Diversified U.S. steel giant Nucor Corp. (NYSE:NUE) is built on a solid financial foundation. That gives it the financial flexibility it needs to not only survive industry downturns, but also use those rough patches in a highly cyclical industry to its advantage. And that's exactly what it's been doing during this downturn, stacking the deck against its steel industry competition.
Start with the foundation
If you build a house on sand, it won't stand the test of time because the earth beneath it will slip away. If you build a house on solid rock, though, it can last for generations. When it comes to corporations, that foundation is the balance sheet. And Nucor is built on very solid ground.
For example, long-term debt makes up only around 25% of the steel maker's capital structure. The company's current ratio, a measure of how well it can pay its near-term bills, is around 2.1 times. Interest expense ate up roughly 8% of operating profit in the second quarter. Compare that to United States Steel Company (NYSE:X), where interest expense was about 17% of operating profit in the second quarter, long-term debt made up roughly 50% of the capital structure, and the current ratio is a solid, but less robust, 1.7. It's not that U.S. Steel is in bad financial shape, but it isn't nearly as well grounded as Nucor.

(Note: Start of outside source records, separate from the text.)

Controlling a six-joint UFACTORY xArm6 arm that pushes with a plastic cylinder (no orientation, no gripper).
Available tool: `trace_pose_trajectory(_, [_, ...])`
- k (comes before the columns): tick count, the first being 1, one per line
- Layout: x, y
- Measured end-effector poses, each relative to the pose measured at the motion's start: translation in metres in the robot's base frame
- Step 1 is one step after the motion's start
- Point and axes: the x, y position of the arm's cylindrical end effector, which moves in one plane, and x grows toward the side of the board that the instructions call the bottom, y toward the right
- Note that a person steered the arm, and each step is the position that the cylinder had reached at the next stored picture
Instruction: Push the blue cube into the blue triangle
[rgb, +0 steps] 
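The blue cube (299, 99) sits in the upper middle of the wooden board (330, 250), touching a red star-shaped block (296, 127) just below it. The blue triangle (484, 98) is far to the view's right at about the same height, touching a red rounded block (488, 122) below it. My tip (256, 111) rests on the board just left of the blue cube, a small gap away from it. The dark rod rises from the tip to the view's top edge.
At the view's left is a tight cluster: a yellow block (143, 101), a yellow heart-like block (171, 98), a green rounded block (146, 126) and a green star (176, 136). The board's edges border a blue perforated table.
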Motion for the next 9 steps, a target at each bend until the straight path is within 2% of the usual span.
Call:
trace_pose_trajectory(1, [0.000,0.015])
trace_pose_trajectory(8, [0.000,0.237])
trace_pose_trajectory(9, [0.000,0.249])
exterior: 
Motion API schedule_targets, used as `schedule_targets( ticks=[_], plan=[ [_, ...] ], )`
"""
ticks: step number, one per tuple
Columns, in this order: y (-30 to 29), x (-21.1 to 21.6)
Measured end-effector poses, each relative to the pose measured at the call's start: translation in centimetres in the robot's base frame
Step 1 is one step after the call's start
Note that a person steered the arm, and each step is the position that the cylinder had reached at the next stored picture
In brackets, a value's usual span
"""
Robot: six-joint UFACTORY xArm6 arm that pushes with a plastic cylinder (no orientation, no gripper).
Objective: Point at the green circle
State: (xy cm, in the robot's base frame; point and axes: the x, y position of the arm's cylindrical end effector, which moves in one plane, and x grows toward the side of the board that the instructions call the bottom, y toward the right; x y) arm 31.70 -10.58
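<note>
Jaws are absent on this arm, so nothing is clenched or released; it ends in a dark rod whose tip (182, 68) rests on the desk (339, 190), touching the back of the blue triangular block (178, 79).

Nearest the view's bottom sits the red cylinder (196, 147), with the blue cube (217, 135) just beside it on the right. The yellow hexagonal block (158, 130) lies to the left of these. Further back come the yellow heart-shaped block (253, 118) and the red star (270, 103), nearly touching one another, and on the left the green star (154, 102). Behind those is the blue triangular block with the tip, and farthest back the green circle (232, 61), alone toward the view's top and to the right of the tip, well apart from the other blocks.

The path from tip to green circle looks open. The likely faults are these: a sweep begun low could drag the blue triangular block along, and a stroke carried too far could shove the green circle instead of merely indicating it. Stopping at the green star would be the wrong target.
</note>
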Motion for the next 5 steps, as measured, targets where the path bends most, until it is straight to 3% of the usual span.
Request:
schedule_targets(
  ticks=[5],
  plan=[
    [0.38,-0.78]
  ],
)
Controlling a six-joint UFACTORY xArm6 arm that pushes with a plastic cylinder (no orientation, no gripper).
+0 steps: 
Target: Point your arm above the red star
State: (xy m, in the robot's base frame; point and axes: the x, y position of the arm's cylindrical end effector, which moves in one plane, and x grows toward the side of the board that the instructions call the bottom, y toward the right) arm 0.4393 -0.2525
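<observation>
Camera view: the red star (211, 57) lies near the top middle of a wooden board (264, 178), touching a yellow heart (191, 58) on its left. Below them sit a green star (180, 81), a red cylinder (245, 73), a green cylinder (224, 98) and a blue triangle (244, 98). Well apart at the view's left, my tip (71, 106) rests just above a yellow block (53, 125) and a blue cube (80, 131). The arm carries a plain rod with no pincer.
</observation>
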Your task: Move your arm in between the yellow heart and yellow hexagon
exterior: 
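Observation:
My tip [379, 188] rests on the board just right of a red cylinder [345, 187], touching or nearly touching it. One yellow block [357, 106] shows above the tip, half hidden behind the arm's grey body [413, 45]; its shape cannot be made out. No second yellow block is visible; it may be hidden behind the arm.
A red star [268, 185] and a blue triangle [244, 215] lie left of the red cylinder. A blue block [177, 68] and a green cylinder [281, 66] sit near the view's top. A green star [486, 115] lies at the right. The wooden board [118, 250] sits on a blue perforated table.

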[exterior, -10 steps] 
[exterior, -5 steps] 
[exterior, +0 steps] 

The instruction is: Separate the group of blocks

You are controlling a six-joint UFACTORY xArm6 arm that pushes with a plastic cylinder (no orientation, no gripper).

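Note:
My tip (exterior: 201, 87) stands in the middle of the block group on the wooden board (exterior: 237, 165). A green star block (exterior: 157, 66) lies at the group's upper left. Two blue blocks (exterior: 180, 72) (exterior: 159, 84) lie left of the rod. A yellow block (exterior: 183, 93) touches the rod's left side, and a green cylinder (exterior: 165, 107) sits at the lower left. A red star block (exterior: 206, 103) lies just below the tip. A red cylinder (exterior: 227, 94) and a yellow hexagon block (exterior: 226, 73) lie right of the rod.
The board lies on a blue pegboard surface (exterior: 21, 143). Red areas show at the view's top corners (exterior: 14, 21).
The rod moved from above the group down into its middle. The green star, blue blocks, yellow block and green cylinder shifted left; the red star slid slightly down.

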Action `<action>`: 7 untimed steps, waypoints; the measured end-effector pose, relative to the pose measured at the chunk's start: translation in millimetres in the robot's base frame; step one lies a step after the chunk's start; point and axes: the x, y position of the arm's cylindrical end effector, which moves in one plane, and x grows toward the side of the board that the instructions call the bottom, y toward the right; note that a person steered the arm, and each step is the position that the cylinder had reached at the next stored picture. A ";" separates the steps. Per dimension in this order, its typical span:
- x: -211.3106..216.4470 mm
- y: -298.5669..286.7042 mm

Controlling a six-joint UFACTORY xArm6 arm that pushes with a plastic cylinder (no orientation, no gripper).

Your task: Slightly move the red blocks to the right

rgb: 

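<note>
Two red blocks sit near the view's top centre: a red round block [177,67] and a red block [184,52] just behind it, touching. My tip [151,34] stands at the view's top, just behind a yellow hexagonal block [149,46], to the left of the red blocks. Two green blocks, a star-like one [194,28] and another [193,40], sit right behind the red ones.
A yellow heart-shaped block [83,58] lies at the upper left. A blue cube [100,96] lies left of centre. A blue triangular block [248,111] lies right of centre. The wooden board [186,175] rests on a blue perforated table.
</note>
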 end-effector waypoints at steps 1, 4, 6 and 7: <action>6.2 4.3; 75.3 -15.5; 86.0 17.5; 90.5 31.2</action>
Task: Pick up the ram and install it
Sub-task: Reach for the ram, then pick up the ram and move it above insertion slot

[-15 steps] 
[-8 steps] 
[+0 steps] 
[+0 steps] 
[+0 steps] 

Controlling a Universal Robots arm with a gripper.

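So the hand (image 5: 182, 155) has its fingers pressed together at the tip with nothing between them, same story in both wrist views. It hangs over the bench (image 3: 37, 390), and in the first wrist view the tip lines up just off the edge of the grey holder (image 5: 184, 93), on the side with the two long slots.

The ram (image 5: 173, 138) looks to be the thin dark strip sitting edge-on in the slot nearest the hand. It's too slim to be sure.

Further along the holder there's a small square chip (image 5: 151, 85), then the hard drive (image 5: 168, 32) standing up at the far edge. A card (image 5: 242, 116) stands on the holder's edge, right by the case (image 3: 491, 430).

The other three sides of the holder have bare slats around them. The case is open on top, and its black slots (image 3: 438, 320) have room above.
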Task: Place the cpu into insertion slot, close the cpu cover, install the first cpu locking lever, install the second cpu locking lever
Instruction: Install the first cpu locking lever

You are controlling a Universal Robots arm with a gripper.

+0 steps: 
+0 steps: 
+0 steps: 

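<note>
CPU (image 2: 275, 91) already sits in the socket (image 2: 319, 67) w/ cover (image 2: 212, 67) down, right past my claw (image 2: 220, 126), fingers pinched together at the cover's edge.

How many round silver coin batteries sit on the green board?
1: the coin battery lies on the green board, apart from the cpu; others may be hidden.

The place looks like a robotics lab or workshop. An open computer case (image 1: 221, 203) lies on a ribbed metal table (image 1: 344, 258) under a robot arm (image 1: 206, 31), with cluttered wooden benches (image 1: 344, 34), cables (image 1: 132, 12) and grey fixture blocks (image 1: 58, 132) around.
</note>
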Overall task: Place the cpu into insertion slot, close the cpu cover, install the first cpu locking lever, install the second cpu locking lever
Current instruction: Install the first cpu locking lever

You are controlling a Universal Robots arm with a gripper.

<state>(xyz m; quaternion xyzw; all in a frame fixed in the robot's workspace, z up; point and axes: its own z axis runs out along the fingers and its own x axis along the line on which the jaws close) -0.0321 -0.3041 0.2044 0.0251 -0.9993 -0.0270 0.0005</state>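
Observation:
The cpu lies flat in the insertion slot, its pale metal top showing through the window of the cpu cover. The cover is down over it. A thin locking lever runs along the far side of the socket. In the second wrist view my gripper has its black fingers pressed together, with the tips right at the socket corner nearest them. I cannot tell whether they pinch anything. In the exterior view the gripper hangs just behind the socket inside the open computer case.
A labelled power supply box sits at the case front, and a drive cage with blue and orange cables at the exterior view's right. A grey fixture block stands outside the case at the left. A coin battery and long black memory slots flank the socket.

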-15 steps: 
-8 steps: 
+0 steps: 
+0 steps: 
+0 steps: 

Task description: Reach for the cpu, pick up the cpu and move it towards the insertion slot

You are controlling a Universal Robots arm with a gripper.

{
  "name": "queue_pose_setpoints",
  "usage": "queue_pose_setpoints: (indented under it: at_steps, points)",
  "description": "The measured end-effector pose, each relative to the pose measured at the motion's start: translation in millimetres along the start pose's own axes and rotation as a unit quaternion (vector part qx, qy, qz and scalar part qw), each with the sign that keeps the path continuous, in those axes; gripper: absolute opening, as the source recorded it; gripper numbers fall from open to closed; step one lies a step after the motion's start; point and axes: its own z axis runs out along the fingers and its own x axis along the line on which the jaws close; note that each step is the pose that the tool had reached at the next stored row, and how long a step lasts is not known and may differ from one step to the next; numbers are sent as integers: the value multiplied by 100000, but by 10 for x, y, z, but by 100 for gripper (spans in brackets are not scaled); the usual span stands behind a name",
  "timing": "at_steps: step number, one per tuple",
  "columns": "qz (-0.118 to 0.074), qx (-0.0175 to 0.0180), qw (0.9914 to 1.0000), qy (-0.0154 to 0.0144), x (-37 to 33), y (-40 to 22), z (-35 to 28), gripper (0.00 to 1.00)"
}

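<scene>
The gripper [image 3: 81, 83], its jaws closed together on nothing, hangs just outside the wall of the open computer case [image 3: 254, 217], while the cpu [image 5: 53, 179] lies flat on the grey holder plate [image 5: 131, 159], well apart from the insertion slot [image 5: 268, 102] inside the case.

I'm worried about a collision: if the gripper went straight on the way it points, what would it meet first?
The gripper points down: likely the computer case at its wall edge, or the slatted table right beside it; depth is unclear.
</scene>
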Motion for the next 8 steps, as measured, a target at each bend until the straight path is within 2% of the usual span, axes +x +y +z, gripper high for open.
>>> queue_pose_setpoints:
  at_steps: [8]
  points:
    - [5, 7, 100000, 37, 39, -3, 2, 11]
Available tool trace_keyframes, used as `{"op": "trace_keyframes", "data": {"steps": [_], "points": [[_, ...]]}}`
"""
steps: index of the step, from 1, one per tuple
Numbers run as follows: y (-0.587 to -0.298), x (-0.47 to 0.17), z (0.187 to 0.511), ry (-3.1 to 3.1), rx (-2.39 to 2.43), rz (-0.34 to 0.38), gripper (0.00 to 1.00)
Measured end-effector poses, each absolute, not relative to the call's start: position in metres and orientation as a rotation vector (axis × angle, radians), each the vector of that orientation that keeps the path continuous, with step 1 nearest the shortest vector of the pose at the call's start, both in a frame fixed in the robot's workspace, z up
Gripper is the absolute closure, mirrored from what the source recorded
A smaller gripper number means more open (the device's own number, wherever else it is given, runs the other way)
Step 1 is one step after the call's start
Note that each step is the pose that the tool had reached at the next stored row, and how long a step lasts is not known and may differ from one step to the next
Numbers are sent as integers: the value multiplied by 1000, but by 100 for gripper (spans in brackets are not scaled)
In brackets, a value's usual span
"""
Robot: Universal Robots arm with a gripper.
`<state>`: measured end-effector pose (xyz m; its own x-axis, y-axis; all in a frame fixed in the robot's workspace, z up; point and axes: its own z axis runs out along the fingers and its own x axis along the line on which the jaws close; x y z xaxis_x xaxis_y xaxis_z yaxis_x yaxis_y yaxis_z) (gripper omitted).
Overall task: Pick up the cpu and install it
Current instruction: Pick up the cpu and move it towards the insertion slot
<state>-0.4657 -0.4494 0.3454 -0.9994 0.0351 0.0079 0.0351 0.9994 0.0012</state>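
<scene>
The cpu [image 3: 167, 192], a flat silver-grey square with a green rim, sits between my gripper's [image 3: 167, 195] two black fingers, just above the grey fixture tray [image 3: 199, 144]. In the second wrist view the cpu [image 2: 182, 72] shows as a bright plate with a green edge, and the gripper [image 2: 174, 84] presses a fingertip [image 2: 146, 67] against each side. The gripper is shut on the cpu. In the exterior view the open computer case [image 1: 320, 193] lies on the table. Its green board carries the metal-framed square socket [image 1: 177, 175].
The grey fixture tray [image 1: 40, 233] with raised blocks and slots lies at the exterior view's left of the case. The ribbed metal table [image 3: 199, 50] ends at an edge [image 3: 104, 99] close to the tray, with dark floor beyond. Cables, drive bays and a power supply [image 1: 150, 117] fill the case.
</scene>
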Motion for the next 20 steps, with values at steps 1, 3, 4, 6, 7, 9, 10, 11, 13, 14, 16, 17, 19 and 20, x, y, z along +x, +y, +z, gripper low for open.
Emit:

That has material implications. For example, Nucor easily weathered the deep industry downturn that started after the 2007 to 2009 recession and only just recently started to ease. It lost money in 2009 like most other steel mills, but has been profitable since. U.S. Steel has lost money in seven of the last eight years. AK Steel (NYSE:AKS) has lost money in eight of the last eight years, hampered by long-term debt that makes up more than 100% of the capital structure because of negative shareholder equity... and while the current ratio is a decent 1.75, interest expense ate up around two-thirds of operating profit in the second quarter.
The freedom to move
Nucor's solid financial foundation is vitally important because it underpins a key tenet of the company's business plan: use downturns to get stronger. You get the best deals when the industry is out of favor. So what has Nucor been doing since the downturn started in 2009?
Nucor built a direct reduced iron ore facility to help ensure it has access to low cost steel for its mills. It acquired steel foundation distributor Skyline Steel, flat rolled steel mill Gallatin Steel, two cold finished bar mills (one in Georgia and one in Ohio), a plate mill in Texas, and three pipe and tube mills to quickly build a new business segment. It also expanded operations at multiple facilities. And it's building a new mill in Canada and another through a joint venture in Mexico. So far this year Nucor has announced plans to upgrade two more mills and agreed to acquire St. Louis Cold Drawn, Inc., which operates mills in Missouri and Mexico that serve the auto industry.
It's been a very busy industry downturn for Nucor! But all of that activity increases the company's scale and positions it to maintain its industry-leading position now that the steel sector is starting to see better days. Just as important, however, it got all of that done without wrecking its balance sheet. So it's both ready for, and capable of, reinvesting in the business for years to come.
No cheating here
The term stacking the deck originated from cards and connotes cheating. But there's no cheating going on here. Nucor is following a simple and very open plan: remain financially disciplined and keep investing for the future, with an emphasis on opportunistic spending during downturns. That plan has left Nucor larger and more diversified than it's ever been because it's been preparing for the upturn since the downturn started.